Voters cast ballots at the Fairfax County Government Center on November 02, 2021, in Fairfax, Virginia.
Voters cast ballots at the Fairfax County Government Center on November 02, 2021, in Fairfax, Virginia. | Getty Images/Chip Somodevilla

In 1629, the first American balloting for an election occurred in Salem, Massachusetts. The issue? Choosing a minister and choosing a Christian teacher for the colony. “Such is the origin of the use of the ballot on this continent; [Samuel] Skelton was chosen pastor and [Francis] Higginson teacher.” So writes George Bancroft, an early American historian, on this first election on American soil in Volume I of his 6-volume, History of the United States of America (1882).

Historian Paul Johnson writes in his 1997 classic, A History of the American People: “In a sense, the clergy were the first elected officials of the new American society, a society which to that extent had a democratic element from the start.”

And Christians in America have been voting ever since.

Founding father Samuel Adams once said, “Let each citizen remember at the moment he is offering his vote ... that he is executing one of the most solemn trusts in human society for which he is accountable to God and his country.”

However, there has arisen a feeling among some professing believers that somehow it is spiritual to not participate in something as earthly as politics.

As the late Dr. D. James Kennedy, noted pastor and author, once said: “A Christian said to me, ‘You don’t really believe that Christians should get active in politics do you?’ And I said, with tongue in cheek, ‘Why, of course not, we ought to leave it to the atheists. Otherwise, we wouldn’t have anything to complain about. And we’d really rather complain than do something, wouldn’t we?’” 

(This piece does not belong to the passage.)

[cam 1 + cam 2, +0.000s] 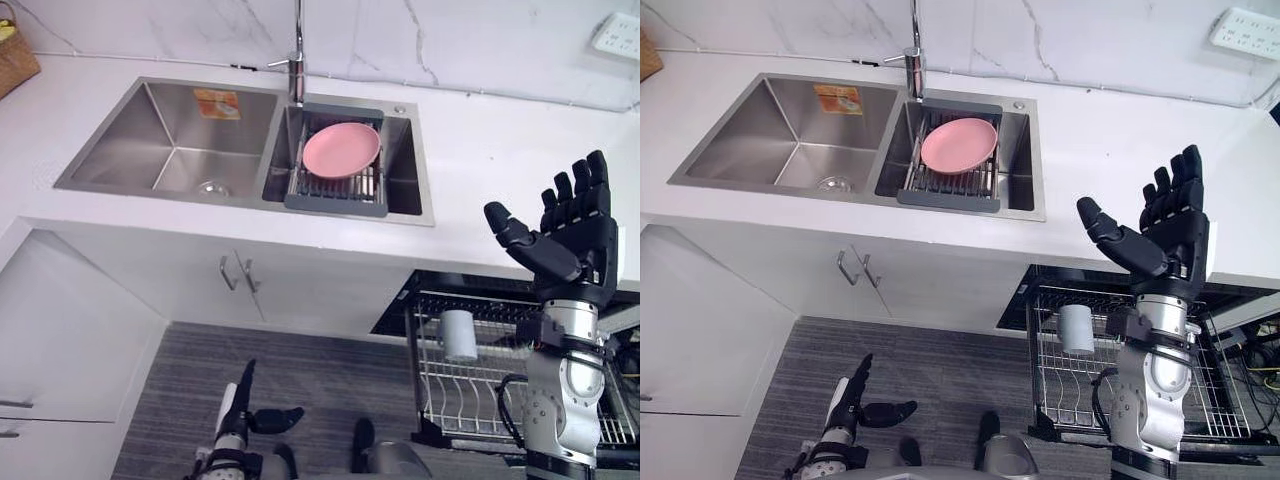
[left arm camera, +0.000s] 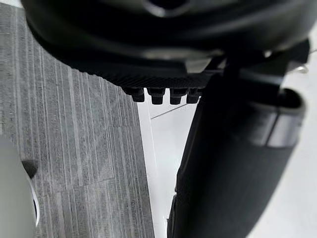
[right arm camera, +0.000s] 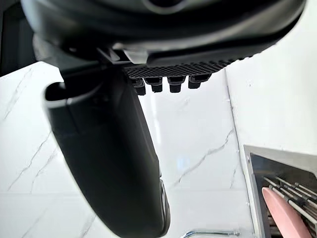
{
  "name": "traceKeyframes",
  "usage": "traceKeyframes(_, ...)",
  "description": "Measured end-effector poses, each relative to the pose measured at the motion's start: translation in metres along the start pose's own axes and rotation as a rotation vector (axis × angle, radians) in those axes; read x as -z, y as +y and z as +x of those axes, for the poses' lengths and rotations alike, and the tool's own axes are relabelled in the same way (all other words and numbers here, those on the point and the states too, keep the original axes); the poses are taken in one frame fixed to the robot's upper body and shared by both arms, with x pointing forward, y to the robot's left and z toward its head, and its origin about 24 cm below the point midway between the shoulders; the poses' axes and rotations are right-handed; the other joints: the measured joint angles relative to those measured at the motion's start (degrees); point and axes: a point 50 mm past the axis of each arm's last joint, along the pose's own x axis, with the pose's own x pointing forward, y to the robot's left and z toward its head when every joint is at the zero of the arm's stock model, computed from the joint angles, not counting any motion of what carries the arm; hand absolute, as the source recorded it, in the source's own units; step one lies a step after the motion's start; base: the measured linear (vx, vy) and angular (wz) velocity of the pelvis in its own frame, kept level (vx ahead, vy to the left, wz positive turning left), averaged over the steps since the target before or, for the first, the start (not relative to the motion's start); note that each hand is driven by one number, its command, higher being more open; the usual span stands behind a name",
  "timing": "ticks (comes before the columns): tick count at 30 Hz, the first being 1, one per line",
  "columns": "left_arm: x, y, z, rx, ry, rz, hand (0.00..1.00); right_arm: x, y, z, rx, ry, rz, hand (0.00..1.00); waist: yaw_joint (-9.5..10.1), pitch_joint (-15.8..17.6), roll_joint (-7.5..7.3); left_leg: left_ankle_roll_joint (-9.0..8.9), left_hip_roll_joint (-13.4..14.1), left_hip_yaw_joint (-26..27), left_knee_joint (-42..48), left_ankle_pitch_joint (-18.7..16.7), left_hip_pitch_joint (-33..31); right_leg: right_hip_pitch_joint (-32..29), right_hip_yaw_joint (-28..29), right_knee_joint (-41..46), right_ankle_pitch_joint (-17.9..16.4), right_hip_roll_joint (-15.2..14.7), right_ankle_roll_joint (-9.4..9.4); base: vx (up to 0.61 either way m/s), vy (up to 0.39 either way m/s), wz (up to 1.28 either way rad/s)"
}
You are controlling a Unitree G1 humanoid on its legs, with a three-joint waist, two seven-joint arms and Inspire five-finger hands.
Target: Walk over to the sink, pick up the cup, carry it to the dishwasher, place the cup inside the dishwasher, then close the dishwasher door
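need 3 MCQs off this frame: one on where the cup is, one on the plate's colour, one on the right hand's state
1. Where is the cup?
A. in the left sink basin
B. in the pulled-out dishwasher rack
C. on the countertop

2. What colour is the plate on the drainer in the sink?
A. pink
B. blue
C. green

3. What is the state of the right hand?
A. shut on the cup
B. shut, holding nothing
C. open, holding nothing

Key:
1 B: the cup sits among the wires of the dishwasher rack, below the counter edge.
2 A: the plate lying on the drainer is plainly pink.
3 C: the right hand is raised with its fingers straight and its thumb spread, and nothing is in it.
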Motion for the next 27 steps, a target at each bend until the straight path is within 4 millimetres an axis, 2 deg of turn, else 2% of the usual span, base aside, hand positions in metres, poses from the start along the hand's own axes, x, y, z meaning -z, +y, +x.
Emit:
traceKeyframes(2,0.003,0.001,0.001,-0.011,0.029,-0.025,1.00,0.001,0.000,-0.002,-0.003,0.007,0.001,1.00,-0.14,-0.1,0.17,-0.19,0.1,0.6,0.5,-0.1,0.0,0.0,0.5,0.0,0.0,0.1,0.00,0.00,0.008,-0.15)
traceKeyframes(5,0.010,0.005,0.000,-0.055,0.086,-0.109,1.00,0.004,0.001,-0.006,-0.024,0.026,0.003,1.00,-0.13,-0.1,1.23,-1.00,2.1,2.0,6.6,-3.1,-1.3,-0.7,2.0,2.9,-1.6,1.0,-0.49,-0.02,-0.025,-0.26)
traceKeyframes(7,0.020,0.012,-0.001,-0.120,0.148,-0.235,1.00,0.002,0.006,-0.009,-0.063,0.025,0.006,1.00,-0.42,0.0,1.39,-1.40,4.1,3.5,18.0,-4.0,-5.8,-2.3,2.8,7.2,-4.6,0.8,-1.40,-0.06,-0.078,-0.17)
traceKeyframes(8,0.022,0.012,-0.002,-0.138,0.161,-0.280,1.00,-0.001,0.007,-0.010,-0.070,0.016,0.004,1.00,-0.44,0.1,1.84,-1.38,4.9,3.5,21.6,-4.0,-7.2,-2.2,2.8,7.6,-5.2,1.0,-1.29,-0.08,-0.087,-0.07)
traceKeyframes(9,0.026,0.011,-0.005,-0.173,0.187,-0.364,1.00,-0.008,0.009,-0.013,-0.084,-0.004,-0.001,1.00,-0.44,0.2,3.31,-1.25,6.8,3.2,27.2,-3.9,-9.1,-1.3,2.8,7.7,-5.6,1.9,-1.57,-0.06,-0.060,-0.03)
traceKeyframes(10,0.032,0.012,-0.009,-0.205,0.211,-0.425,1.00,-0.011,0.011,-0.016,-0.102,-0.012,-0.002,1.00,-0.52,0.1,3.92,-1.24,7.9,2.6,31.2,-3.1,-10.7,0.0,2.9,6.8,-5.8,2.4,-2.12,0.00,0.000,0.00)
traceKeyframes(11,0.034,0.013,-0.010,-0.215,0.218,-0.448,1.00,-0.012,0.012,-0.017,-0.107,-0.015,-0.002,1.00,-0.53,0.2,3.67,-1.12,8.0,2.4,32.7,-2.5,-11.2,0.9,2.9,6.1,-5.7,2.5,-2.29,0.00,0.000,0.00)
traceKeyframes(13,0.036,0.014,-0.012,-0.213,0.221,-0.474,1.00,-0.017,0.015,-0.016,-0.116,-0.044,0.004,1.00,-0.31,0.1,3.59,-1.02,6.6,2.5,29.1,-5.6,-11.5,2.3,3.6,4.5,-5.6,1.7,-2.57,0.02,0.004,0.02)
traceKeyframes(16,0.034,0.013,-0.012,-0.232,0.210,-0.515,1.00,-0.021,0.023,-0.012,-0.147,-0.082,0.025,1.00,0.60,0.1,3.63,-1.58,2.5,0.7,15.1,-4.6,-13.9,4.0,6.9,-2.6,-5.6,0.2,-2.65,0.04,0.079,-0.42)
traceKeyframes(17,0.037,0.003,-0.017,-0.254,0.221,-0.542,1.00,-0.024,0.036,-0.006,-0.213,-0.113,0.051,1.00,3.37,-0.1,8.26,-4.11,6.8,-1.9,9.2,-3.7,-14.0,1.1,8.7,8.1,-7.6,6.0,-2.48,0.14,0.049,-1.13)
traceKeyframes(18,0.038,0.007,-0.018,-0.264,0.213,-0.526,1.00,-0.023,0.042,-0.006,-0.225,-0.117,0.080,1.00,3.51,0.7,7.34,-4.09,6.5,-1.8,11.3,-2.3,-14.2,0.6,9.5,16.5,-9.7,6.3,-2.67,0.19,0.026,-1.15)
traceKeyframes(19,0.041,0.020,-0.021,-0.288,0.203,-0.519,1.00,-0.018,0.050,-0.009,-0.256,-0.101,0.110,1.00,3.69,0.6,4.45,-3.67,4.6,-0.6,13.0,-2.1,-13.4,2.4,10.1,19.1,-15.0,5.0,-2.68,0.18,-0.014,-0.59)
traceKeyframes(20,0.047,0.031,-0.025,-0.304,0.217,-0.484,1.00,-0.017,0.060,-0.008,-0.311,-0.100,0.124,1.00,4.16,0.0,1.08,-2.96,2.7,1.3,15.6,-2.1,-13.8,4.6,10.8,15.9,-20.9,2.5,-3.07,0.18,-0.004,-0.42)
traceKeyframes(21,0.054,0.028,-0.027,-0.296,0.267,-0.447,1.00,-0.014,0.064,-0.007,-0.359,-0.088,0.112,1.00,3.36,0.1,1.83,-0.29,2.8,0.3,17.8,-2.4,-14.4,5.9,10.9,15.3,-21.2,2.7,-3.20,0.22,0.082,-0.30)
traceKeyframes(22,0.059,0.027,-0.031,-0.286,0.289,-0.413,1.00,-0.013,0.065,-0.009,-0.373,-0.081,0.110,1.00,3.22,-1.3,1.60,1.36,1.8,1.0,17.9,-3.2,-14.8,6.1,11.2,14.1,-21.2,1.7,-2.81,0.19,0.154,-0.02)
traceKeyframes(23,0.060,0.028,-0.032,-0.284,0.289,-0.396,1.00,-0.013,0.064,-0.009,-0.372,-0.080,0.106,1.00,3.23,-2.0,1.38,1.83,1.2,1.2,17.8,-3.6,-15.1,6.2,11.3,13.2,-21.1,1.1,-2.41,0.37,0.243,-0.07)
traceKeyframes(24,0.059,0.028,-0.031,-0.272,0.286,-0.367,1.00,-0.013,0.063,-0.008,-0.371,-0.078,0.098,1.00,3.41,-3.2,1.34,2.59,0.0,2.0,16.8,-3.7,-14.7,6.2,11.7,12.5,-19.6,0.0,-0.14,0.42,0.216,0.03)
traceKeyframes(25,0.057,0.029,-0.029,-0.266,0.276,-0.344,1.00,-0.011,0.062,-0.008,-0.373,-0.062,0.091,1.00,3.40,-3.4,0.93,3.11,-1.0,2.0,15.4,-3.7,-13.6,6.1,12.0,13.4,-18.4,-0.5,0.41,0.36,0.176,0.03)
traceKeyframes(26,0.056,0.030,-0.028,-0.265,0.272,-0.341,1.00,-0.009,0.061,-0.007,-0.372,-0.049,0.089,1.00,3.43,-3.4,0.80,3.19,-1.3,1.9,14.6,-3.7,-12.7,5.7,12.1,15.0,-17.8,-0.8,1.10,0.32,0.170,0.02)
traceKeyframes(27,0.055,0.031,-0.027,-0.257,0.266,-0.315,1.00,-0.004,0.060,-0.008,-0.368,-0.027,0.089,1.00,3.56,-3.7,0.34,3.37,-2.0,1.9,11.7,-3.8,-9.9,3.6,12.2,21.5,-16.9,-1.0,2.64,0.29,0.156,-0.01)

But today we find ourselves in such a mess in America that the very least Christians could do is vote and vote our biblical values.

Some people have written off elections because they think it’s all rigged. They look at some of the anomalies that have occurred in recent balloting, and they think, “Why should I even bother? My vote won’t count.” Well, if you don’t cast a vote, your potential vote certainly won’t count.

With great understatement, Gary Bauer notes in his End of Day Report, “We know unhinged leftists are not constrained by the basic teachings of Judeo-Christian civilization. They feel justified in doing anything and everything necessary to win.”

But if Christians show up in great numbers, we can overcome the potential for cheating because the Christian conservative voting bloc is huge.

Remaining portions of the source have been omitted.